Neighbourhood in Kolkata in West Bengal, India

Thakurpukur is a locality of South Kolkata in South 24 Parganas district in the Indian state of West Bengal. It is a part of Behala region. Thakurpukur was under Barisha area during Sabarna Roy Choudhury's zamindari era.

==Administration==
===Police district===
Thakurpukur police station is part of the South West division (Behala Division) of Kolkata Police. It is located at 123/117, Diamond Harbour Road, Kolkata-700063.
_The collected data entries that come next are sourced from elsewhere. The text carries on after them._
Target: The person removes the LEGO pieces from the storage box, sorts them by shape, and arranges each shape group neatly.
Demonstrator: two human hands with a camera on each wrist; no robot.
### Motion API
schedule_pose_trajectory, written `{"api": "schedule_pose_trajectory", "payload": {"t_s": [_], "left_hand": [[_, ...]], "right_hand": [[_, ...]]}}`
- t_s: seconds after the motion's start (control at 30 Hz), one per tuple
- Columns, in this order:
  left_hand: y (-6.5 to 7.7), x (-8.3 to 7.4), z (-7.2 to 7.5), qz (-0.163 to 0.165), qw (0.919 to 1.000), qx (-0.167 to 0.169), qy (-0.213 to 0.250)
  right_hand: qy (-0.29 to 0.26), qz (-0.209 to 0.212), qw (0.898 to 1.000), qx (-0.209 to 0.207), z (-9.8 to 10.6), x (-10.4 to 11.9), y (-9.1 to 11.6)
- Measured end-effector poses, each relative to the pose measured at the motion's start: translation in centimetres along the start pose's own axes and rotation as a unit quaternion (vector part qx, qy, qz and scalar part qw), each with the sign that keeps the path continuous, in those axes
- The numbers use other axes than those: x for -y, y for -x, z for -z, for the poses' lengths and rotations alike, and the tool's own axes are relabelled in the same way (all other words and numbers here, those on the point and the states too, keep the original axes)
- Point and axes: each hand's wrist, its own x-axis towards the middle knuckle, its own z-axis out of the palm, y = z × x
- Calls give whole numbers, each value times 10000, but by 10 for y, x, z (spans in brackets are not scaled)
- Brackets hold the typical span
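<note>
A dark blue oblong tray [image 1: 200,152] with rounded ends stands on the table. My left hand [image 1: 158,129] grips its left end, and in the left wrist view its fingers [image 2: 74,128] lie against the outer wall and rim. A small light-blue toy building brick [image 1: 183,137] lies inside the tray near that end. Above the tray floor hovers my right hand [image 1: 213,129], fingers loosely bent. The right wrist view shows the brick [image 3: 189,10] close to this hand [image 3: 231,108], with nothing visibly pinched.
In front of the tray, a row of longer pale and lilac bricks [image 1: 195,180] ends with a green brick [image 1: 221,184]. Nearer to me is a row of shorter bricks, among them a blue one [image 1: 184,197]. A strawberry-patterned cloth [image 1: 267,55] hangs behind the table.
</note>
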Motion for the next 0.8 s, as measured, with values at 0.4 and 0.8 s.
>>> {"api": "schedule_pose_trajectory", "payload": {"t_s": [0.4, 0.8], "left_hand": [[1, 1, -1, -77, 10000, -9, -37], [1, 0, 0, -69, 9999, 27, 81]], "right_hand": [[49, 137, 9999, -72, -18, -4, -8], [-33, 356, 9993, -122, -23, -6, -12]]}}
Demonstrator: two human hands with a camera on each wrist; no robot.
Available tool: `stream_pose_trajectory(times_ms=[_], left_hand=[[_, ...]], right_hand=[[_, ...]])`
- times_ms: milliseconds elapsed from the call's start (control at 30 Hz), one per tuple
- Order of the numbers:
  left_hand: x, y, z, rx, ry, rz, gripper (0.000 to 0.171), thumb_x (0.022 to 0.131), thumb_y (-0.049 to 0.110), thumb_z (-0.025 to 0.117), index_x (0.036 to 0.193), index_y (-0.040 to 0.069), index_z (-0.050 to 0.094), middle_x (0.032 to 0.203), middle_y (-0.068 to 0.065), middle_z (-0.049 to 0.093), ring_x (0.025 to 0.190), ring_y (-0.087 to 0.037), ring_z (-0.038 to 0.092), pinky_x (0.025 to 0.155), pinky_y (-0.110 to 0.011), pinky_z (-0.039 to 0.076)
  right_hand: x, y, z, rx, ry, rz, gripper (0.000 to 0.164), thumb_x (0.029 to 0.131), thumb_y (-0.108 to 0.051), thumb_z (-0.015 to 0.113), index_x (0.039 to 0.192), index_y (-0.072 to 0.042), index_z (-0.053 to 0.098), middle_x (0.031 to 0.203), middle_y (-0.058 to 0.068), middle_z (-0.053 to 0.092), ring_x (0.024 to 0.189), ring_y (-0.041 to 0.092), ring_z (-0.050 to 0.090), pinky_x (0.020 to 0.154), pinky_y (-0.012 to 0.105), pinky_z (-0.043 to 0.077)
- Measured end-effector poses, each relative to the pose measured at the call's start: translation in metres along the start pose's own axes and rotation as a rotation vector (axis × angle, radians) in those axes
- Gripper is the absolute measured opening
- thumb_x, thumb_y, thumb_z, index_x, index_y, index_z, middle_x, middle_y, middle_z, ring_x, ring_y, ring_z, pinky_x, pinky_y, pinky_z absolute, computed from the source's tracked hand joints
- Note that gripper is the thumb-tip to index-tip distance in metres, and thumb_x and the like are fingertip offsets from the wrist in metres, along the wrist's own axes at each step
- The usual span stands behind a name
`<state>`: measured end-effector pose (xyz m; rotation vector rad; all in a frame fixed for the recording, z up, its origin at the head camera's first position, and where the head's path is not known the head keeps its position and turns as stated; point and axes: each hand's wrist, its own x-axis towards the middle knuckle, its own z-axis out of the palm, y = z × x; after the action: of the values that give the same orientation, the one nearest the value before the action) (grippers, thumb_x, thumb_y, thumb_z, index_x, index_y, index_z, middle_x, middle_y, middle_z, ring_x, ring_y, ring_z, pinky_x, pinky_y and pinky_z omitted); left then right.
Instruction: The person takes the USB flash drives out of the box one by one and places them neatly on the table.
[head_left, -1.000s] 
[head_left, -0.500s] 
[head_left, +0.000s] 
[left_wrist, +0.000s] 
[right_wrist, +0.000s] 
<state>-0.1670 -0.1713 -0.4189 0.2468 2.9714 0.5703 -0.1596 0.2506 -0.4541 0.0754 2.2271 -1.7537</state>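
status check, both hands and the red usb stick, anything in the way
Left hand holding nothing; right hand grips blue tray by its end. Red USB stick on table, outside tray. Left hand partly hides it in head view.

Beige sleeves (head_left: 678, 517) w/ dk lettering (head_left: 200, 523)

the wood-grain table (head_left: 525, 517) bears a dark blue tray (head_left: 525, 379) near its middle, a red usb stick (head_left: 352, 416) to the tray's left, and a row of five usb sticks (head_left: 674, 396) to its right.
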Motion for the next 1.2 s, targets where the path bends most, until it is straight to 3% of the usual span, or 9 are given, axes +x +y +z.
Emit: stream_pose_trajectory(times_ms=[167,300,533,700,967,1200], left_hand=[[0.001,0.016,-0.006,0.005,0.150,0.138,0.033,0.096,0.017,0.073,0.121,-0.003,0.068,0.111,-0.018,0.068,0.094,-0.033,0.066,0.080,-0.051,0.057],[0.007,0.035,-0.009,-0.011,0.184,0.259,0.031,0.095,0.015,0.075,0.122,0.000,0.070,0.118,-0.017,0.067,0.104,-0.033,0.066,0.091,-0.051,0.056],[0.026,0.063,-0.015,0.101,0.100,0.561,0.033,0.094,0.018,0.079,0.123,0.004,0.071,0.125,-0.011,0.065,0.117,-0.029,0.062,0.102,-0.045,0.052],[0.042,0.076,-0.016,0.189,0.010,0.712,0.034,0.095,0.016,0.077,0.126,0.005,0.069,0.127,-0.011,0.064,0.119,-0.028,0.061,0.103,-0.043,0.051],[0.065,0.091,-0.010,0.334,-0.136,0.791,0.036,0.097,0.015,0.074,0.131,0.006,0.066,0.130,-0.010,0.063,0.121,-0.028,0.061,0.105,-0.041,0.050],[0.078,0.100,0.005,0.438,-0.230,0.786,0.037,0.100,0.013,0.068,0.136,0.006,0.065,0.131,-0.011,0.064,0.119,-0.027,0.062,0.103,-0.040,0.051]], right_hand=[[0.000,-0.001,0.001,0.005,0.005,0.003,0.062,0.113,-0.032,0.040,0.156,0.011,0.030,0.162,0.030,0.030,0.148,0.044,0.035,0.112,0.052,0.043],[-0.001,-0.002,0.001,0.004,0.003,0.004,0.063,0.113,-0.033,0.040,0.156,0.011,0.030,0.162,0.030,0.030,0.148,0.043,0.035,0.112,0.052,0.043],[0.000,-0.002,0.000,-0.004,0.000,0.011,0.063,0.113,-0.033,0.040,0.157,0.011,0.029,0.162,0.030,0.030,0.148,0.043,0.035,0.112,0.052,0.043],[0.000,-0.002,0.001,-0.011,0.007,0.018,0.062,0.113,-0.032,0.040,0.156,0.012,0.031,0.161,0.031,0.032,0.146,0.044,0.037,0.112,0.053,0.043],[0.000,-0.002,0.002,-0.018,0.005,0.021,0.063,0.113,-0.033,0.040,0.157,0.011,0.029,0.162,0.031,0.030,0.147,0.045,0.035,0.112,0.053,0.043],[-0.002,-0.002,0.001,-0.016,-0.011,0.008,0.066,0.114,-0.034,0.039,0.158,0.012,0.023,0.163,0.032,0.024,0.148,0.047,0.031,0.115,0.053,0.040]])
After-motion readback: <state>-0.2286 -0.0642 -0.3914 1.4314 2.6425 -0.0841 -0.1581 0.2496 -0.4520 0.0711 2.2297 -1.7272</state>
Behala Women police station, located at the same address as above, covers all police districts under the jurisdiction of the South West division i.e. Sarsuna, Taratala, Behala, Parnasree, Thakurpukur, and Haridevpur.

Jadavpur, Thakurpukur, Behala, Purba Jadavpur, Tiljala, Regent Park, Metiabruz, Nadial, and Kasba police stations were transferred from South 24 Parganas to Kolkata in 2011. Except for Metiabruz, all the police stations were split into two. The new police stations are Parnasree, Haridevpur, Garfa, Patuli, Survey Park, Pragati Maidan, Bansdroni and Rajabagan.

==Education==
Vivekananda College was established at Barisha in 1950 as Barisha College, renamed Vivekananda College in 1956 and shifted to Thakurpukur in 1959. Affiliated with the University of Calcutta, it offers honours courses in bengali, english, sanskrit, history, philosophy, political science, journalism & mass communications, physics, chemistry, mathematics, economics, botany, zoology, computer science, biochemistry, and environmental science.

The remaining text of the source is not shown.